Qualitative analysis

Figure 8: Reconstruction visualization for samples from PLB-XL and Code%. The first figure on the left is a reconstruction for lead V4 of a sample from PLB-XL. The second figure from the left is a reconstruction for lead V6 of a sample from PLB-XL. The blue curves are the ground truth, while red curves are the reconstructions.
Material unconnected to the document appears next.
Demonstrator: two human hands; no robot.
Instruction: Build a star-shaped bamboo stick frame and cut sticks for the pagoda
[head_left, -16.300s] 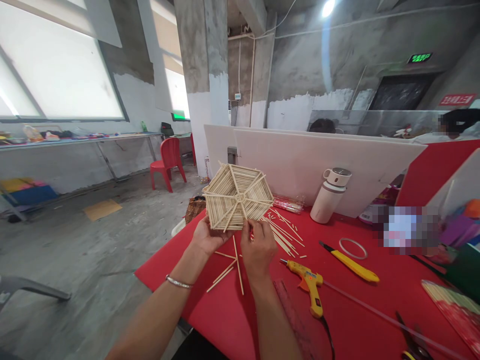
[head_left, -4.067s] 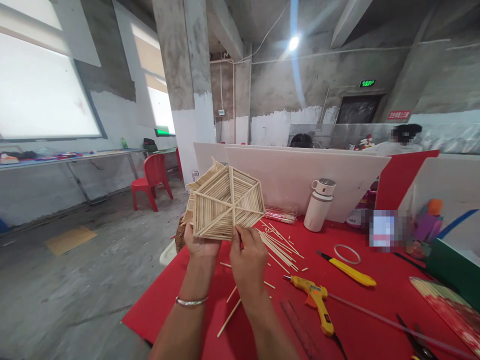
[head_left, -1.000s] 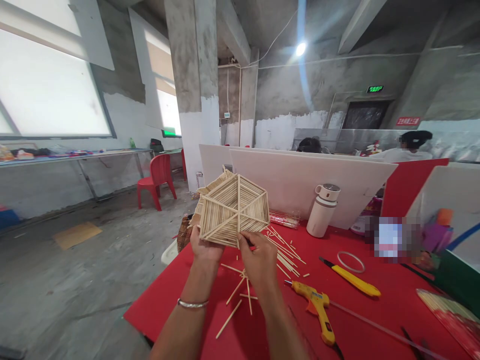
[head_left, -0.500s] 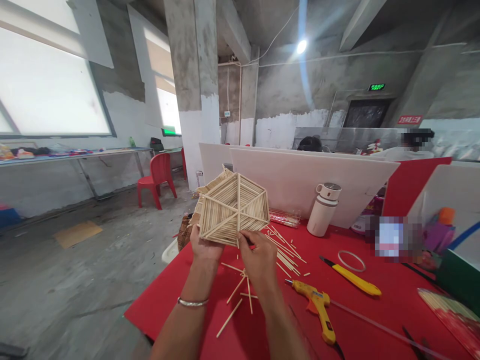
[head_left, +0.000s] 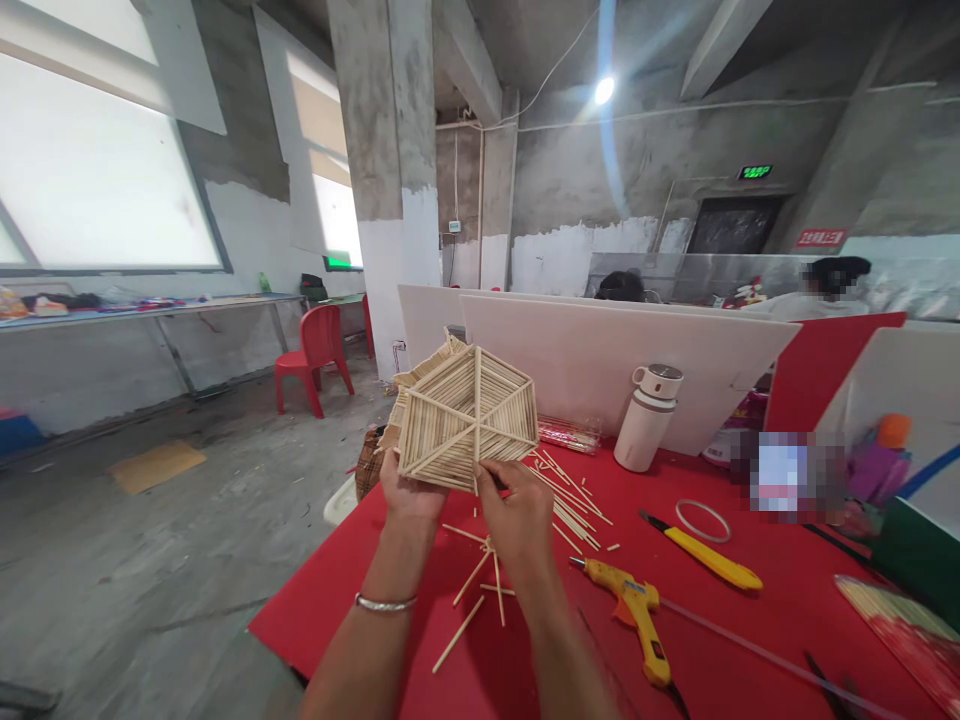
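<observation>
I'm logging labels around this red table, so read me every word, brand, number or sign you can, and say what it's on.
Nothing reads clearly.
Lit green rectangular sign above the dark doorway: characters too small.
Red rectangular wall sign: white characters, too blurred.
Yellow plastic glue gun: blue-grey marking, too small.
Pixelated pale-blue rectangle: obscured.

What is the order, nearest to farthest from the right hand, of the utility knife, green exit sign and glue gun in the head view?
1. Glue gun, just right of the right hand.
2. Utility knife, farther right.
3. Green exit sign, high in the background.
</observation>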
Looking at the model reconstruction results for some of the samples, it is obvious to see that LR often resulted in a much lesser amplitude in the reconstructed signal. CNN matches both the amplitude and the waveform much better than LR, but we can still clearly identify its gap with the rest of the models. For LSTM, U-net, and UnetFormer, most of the time the difference is minimal. In the reconstruction for the same sample, one of the 3 models may handle some parts of the signal better than other models, but may also have some issue regarding some other parts of the signal that does not happen to other models, making it hard to conclude which model provides the best reconstruction in terms of sheer visualization.

Conclusion

In this work, we applied machine learning techniques to reconstruct 12-lead ECG signals using only 3 input leads. We developed, trained, and evaluated five different machine learning models, and compared their performances using RMSE and Pearson Correlation Coefficient. Among the five candidates, transformer outperforms the rest of the models and achieves the highest Pearson CC and the lowest RMSE. One interesting future research direction would be to reduce the number of input leads (for instance, using only 2 or 1 lead to reconstruct the complete 12 leads of ECG signals). This may require other machine learning models that we have not explored in this work, such as GAN.